The study provides useful relative data, but it is not absolute. It shows that AI models require more power to generate output than they do when classifying input. It also shows that anything involving imagery is more energy intensive than text. Luccioni notes that the contingent nature of this data can be frustrating, but it tells a story in itself. “The generative AI revolution comes with a planetary cost that is completely unknown to us and the spread for me is particularly indicative,” she says. “The tl;dr is we just don’t know.”
So, trying to nail down the energy cost of generating a single Balenciaga pope is tricky due to the morass of variables. However, if we want to better understand the planetary cost, there are other approaches to take. One such approach is to zoom out and consider the sector’s global energy usage.
Alex de Vries, a PhD candidate at VU Amsterdam, has used Nvidia GPUs, the gold standard of AI hardware, to estimate the sector’s global energy usage. By combining Nvidia’s sales projections and energy specs for its hardware, de Vries calculates that by 2027, the AI sector could consume between 85 to 134 terawatt hours each year. That is roughly equivalent to the annual energy demand of the Netherlands.

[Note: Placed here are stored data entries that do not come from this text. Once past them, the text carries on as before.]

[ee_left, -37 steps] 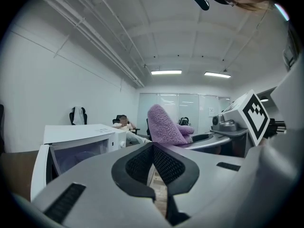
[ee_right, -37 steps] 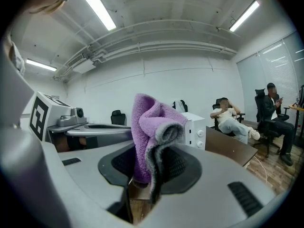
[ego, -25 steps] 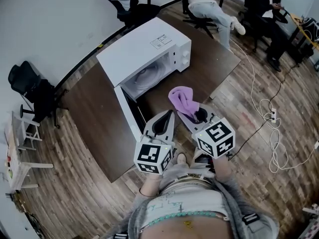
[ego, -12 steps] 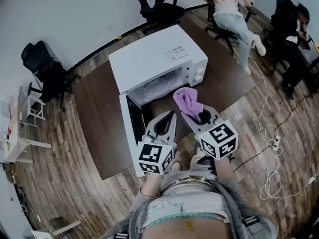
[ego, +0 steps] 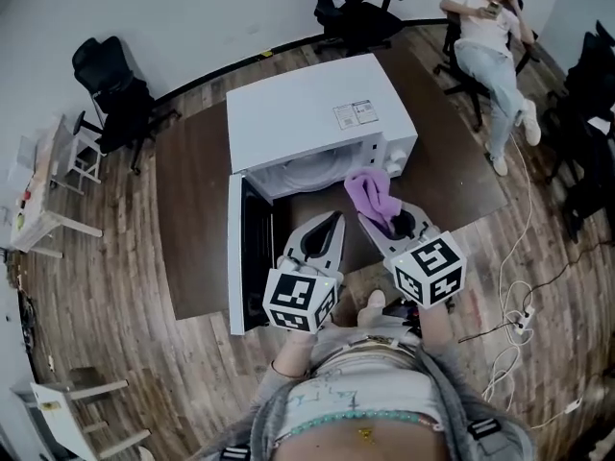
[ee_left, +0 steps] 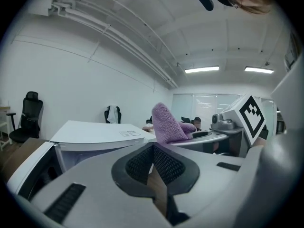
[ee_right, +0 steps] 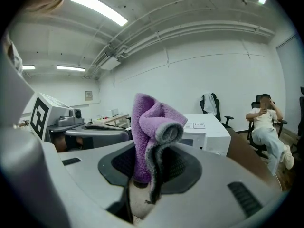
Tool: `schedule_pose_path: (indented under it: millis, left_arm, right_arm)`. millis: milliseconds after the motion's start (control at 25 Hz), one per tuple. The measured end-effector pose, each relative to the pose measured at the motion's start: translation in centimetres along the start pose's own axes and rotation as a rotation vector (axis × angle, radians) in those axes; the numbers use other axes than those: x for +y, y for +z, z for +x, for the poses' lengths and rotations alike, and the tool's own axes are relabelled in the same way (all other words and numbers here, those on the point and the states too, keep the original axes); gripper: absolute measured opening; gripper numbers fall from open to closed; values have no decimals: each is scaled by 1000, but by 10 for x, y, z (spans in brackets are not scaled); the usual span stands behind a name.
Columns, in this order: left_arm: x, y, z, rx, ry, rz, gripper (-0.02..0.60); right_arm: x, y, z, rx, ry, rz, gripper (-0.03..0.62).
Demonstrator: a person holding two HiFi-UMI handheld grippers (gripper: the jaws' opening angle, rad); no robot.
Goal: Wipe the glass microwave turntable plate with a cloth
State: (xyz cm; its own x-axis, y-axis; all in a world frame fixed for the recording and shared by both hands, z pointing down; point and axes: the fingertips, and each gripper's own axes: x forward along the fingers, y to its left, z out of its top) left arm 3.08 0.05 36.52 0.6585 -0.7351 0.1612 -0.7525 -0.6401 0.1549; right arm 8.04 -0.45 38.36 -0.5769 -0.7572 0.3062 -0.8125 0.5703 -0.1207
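Observation:
The white microwave point(ego: 312, 113) stands on a dark brown table point(ego: 192, 181) with its door point(ego: 236, 253) swung open to the left. Inside the cavity only a pale curved part of the glass turntable plate point(ego: 306, 171) shows. My right gripper point(ego: 381, 217) point(ee_right: 145, 167) is shut on a purple cloth point(ego: 372, 192) point(ee_right: 147, 122), whose free end stands up above the jaws. My left gripper point(ego: 332, 221) point(ee_left: 153, 151) is shut with nothing in it. Both grippers hover side by side just in front of the open cavity, apart from the plate.
Black office chairs point(ego: 115, 89) stand along the wall. A person point(ego: 490, 36) sits on a chair at the far right. White cables point(ego: 509, 320) lie on the wooden floor to the right, and white furniture point(ego: 48, 209) stands at the left.
The view has swung round, so the microwave now stands more squarely ahead of both grippers. The cloth stays in the right gripper and the left stays shut.

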Motion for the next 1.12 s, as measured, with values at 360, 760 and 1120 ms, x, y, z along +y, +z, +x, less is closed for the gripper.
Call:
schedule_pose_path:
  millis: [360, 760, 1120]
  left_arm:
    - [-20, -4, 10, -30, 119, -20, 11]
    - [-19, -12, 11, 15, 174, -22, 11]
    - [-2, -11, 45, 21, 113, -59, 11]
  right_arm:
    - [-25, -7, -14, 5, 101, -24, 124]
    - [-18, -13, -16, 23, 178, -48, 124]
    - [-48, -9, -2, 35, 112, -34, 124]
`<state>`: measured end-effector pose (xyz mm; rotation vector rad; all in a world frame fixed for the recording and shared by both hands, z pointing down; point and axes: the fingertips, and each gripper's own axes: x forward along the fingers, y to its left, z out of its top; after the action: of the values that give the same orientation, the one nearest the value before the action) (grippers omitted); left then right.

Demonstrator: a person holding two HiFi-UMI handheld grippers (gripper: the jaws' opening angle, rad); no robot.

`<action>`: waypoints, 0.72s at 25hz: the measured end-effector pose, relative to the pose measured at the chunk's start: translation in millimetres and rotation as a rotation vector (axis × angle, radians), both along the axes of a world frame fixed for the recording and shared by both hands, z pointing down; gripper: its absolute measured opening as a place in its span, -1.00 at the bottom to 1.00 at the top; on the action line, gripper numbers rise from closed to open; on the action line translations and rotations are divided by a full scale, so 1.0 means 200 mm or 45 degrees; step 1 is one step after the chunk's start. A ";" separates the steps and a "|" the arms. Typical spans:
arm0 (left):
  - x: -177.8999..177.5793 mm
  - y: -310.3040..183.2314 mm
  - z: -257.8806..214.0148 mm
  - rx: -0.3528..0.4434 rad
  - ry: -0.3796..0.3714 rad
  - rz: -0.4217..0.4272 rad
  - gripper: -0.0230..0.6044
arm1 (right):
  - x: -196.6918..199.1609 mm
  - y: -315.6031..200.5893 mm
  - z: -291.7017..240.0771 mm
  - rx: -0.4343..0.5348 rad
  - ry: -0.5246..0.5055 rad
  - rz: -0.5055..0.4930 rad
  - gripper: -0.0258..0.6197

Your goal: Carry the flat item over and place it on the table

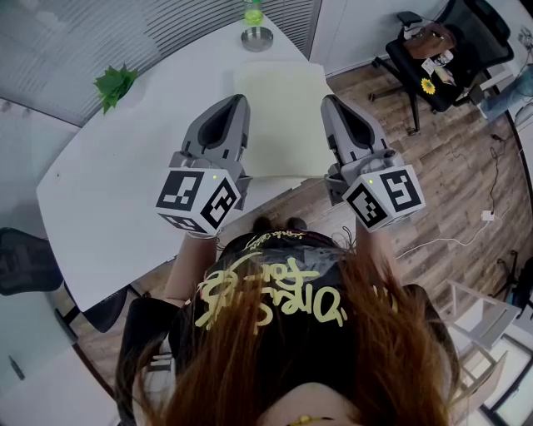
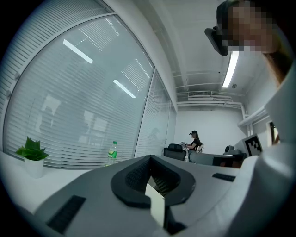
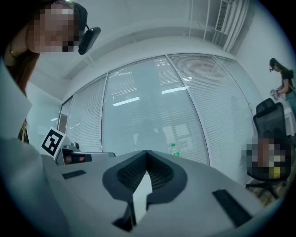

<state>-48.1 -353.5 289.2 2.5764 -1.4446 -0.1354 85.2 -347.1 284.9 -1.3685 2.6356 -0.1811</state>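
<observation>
A pale cream flat sheet (image 1: 281, 116) hangs level over the near edge of the white table (image 1: 125, 166), held at both side edges. My left gripper (image 1: 237, 101) is shut on its left edge and my right gripper (image 1: 331, 101) is shut on its right edge. In the left gripper view the sheet's thin edge (image 2: 157, 203) shows between the closed jaws of the left gripper (image 2: 149, 158). The right gripper view shows the same pale edge (image 3: 141, 194) pinched in the right gripper (image 3: 147, 153).
On the table stand a small green plant (image 1: 115, 83), a green bottle (image 1: 252, 10) and a round metal dish (image 1: 256, 37). A black office chair with a bag (image 1: 433, 50) stands on the wooden floor at right. A dark chair (image 1: 25, 262) is at left. A person (image 2: 193, 140) sits far off.
</observation>
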 end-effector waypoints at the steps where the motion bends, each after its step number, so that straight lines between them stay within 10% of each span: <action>1: 0.00 0.00 0.00 -0.001 0.001 -0.002 -0.94 | 0.00 0.00 0.00 0.001 0.003 -0.002 -0.91; 18: -0.03 -0.04 -0.01 0.006 0.003 -0.013 -0.94 | -0.03 -0.02 -0.02 0.002 0.013 -0.023 -0.91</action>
<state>-54.0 -360.6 287.7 2.5719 -1.4591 -0.1440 78.7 -351.4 281.5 -1.3488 2.6564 -0.1746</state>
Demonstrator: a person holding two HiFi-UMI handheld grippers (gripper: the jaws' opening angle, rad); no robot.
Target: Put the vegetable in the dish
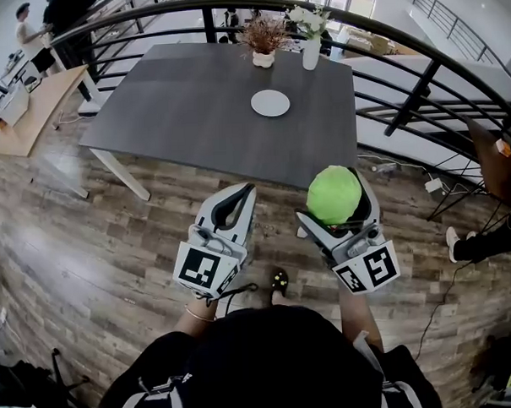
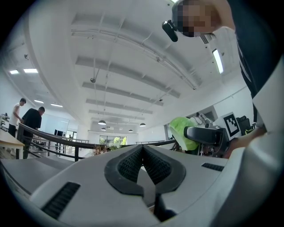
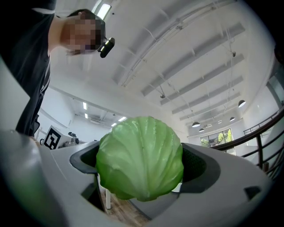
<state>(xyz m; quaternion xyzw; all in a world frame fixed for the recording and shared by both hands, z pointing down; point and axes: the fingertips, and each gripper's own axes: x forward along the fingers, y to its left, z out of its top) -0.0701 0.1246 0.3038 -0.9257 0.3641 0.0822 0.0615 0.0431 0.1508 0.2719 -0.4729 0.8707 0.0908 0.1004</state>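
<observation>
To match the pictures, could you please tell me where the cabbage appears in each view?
Head view: cabbage lower right of centre, in the right gripper.
Left gripper view: right of centre, beyond the jaws.
Right gripper view: centre, between the jaws.
Shared landmark: black railing.

Head view is directed steeply downward, the table (image 1: 192, 117) lying ahead; both gripper views are set close behind their own jaws, tilted toward the ceiling (image 2: 111, 53), the cabbage (image 3: 140, 159) being shared by all three.
</observation>
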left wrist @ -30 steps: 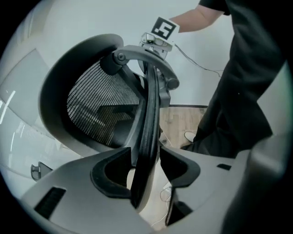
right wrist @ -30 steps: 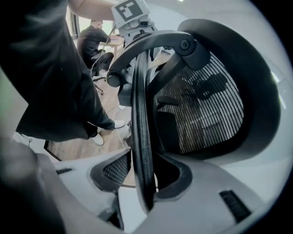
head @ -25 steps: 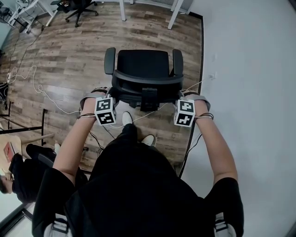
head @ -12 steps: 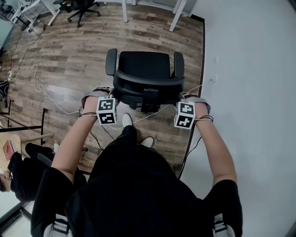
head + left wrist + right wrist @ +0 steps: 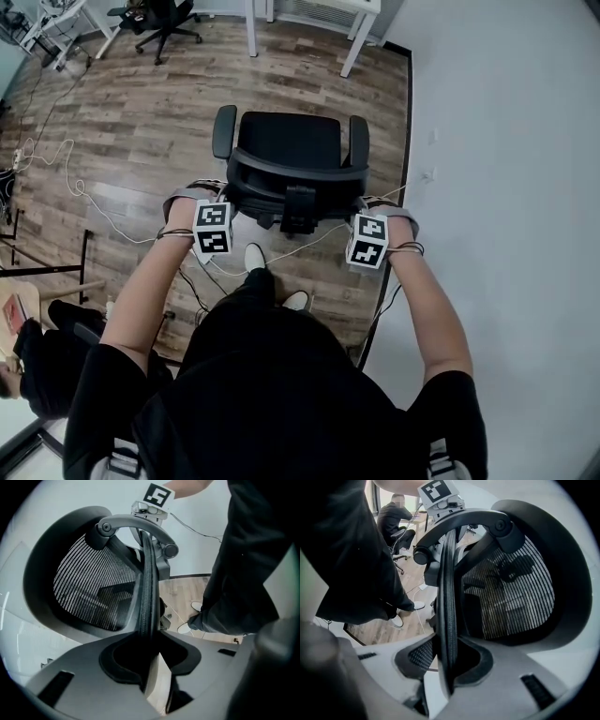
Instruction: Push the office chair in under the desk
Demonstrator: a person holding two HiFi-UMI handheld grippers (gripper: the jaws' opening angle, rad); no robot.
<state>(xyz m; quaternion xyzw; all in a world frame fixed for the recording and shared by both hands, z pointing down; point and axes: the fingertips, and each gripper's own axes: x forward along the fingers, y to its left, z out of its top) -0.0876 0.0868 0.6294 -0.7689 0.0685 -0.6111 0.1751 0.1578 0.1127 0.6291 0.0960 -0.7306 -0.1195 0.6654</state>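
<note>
A black office chair (image 5: 289, 141) with a mesh backrest (image 5: 89, 588) stands on the wood floor, its seat facing a white desk (image 5: 352, 7) at the top edge of the head view. My left gripper (image 5: 221, 208) is at the backrest's left edge and my right gripper (image 5: 362, 217) is at its right edge. In the left gripper view the backrest's rim (image 5: 146, 597) runs between the jaws, and the left gripper (image 5: 151, 654) is shut on it. The right gripper (image 5: 445, 667) is likewise shut on the rim (image 5: 446, 602). The fingertips are hidden behind the marker cubes in the head view.
White desk legs (image 5: 251, 26) stand just beyond the chair. A white wall (image 5: 506, 187) runs close along the right. Cables (image 5: 66, 173) lie on the floor at left, a second chair (image 5: 157, 17) stands far left, and a seated person (image 5: 37, 361) is at lower left.
Both grippers and the chair have moved forward toward the desk. More of the desk's legs and top now shows at the upper edge, and the person's feet have stepped forward.
</note>
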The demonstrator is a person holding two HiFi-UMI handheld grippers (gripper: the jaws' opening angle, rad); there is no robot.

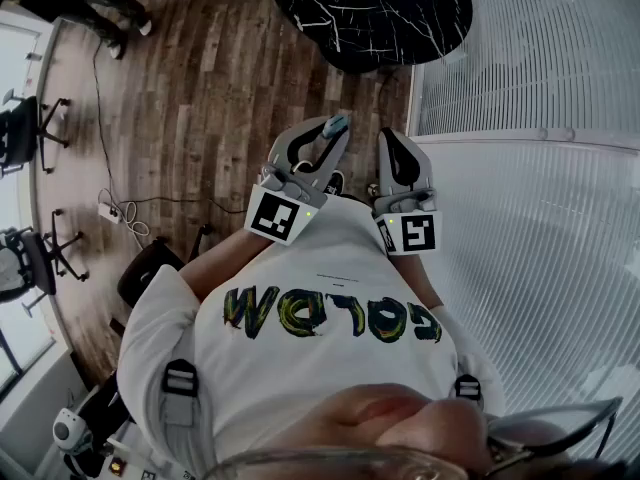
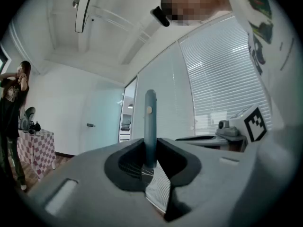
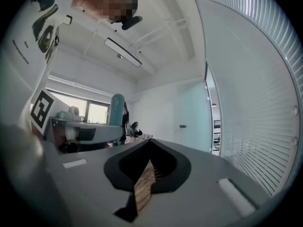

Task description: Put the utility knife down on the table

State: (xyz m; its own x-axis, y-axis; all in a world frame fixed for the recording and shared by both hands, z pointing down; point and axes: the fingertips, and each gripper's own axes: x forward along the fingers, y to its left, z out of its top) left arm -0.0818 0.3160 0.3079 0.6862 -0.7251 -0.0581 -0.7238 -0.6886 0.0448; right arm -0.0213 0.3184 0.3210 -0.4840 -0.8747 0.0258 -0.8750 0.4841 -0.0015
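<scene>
- The left gripper point(image 2: 150, 144) has its jaws clamped on the teal plastic utility knife point(image 2: 150, 122). The handle stands upright between the grey jaw tips and projects well above them.
- The knife is held in the air in front of the person's chest, over the brown wood-plank floor point(image 1: 200, 98). It does not touch the round black table with white marble veining point(image 1: 370, 13), which stands beyond both grippers.
- The right gripper point(image 3: 150, 143) has its jaw tips pressed together with nothing between them. Only floor planks show through the slit below the tips.
- The two grippers are held side by side, near each other and apart.
- White slatted blinds behind glass point(image 1: 540, 168) run along the person's right side.
- Black office chairs point(image 1: 30, 133) and a white power strip with cable point(image 1: 108, 213) stand on the floor to the left, well apart from the grippers.
- In the left gripper view, a person in dark clothes point(image 2: 12, 112) stands beside a table with a pink-and-white checked cloth point(image 2: 35, 148).
- Writing: the white T-shirt point(image 1: 300, 368) carries large multicoloured letters, seen upside down and not reliably legible. A smaller line above them is too small to read.
</scene>
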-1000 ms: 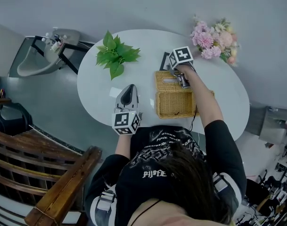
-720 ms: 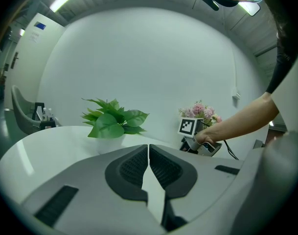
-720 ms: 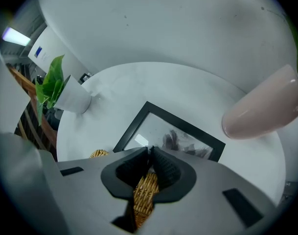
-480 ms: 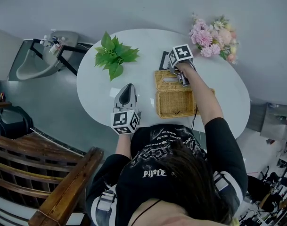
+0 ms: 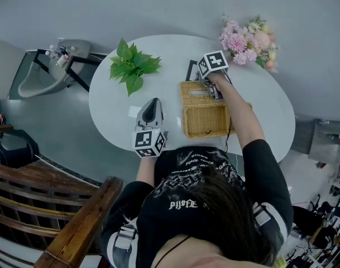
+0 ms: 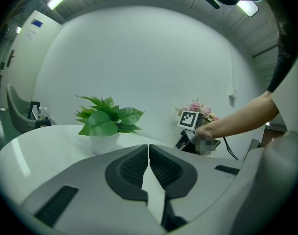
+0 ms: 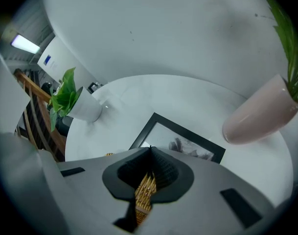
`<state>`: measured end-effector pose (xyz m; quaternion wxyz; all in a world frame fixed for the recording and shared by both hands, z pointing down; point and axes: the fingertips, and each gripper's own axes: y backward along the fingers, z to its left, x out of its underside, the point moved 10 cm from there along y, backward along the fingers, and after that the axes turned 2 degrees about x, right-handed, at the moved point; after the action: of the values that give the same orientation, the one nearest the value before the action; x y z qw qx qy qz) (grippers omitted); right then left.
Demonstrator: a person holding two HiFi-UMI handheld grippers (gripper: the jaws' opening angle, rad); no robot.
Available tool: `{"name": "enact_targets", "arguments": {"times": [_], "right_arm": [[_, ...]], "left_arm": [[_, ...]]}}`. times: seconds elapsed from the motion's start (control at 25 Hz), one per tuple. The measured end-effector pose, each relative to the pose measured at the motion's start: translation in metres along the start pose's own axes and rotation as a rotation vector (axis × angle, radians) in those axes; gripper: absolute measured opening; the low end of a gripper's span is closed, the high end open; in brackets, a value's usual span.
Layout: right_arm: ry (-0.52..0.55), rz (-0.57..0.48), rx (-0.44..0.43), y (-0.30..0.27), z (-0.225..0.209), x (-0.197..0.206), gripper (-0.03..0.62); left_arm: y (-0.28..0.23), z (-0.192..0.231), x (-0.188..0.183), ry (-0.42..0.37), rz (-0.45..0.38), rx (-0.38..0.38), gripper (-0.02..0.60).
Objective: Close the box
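1. the wicker box (image 5: 206, 123) sits on the white worktop (image 5: 119, 110), just in front of the person. its lid (image 5: 195, 94) is open on the far side, toward a framed picture (image 5: 192, 70).
2. risk: the right gripper has only a thin woven edge of the lid. a fast or twisting swing toward the box body could pull those strands out of the pads, and the lid would likely fall back open.
3. risk: nothing holds the box body down. pulling on the lid may slide or tip the light box across the smooth worktop, or bring the lid down crooked.
4. risk: the framed picture lies just beyond the lid and a pink vase (image 7: 259, 116) stands near it. a wide sweep of the gripper could knock either one.
5. the right gripper (image 5: 214, 94) has its jaws nearly together, pinched on the lid. golden wicker strands show between the pads in the right gripper view (image 7: 148, 182).
6. the left gripper (image 5: 152, 104) is closed with nothing between its jaws (image 6: 149, 153). it sits low over the worktop, left of the box and apart from it. i cannot tell whether it touches the worktop.
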<state>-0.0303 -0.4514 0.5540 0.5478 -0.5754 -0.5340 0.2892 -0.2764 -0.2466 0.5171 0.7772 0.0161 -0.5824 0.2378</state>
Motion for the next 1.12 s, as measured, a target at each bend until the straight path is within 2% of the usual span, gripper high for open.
{"name": "enact_targets", "arguments": {"times": [0.36,0.68,1.12], "right_arm": [[0.061,-0.108,0.037,0.025,0.010,0.002,0.034],[0.096,-0.212,0.036,0.048,0.018,0.006,0.034],[0.105,-0.323,0.059,0.081,0.026,0.016,0.034]], "left_arm": [[0.008,-0.012,0.003,-0.021,-0.002,0.027,0.028],[0.015,-0.020,0.004,-0.035,-0.007,0.045,0.028],[0.022,-0.034,0.001,-0.069,-0.002,0.055,0.028]]}}
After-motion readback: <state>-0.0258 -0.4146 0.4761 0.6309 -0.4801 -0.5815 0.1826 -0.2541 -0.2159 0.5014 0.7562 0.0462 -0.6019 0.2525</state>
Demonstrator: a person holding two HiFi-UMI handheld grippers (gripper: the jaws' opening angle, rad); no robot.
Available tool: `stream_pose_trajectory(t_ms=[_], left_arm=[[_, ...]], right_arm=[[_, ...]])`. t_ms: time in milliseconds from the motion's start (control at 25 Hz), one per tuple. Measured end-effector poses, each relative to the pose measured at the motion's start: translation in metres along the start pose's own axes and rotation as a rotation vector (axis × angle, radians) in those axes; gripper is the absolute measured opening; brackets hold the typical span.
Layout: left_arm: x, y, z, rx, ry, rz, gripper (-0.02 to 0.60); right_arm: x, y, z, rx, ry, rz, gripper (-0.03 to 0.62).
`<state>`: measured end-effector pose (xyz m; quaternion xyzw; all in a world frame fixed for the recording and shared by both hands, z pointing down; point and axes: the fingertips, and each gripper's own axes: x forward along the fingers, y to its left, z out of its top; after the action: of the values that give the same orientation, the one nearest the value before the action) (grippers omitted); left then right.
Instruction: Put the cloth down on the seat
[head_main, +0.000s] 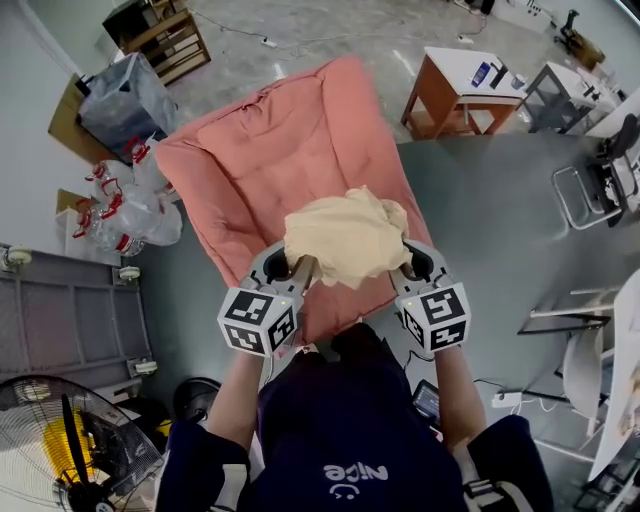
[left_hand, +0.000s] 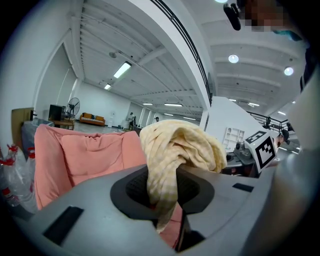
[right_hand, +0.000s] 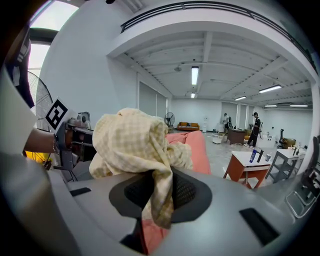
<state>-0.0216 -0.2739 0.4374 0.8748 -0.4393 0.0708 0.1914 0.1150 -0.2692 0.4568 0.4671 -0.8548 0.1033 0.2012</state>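
Left hand-held gripper (head_main: 302, 268) and right hand-held gripper (head_main: 405, 264) each clamped on yellow checked cloth (head_main: 345, 235), bunched above pink seat (head_main: 270, 150).

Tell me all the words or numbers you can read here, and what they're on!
No words read clearly.
Pale print on the person's dark shirt: upside down, too blurred to read.
Left marker cube and right marker cube: black-and-white square patterns, no letters.
Red labels on the plastic bottles: too small.
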Motion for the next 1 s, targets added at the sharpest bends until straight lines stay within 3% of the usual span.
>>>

A recent report by the International Energy Agency offered similar estimates, suggesting that electricity usage by data centers will increase significantly in the near future due to the demands of AI and cryptocurrency. The agency states that current data center energy usage stands at around 460 terawatt hours in 2022 and could increase to between 620 and 1,050 TWh in 2026, which is equivalent to the energy demands of Sweden or Germany, respectively.
However, it is essential to put these figures into context. Between 2010 and 2018, data center energy usage has been fairly stable, accounting for around 1 to 2 percent of global consumption. De Vries notes that demand went up during this period, but the hardware became more efficient, thus offsetting the increase. His concern is that things might be different for AI due to the trend for companies to simply throw bigger models and more data at any task. “That is a really deadly dynamic for efficiency,” says de Vries. “Because it creates a natural incentive for people to just keep adding more computational resources, and as soon as models or hardware becomes more efficient, people will make those models even bigger than before.”
In conclusion, the energy cost of AI is a complex issue with many variables. While estimates exist, they are only a partial glimpse of the true cost. The trend towards larger models and more data is a concern for efficiency, and the sector’s global energy usage is a significant concern. As AI continues to play an increasingly prominent role in our lives, it is essential to understand its energy consumption and find ways to make it more efficient.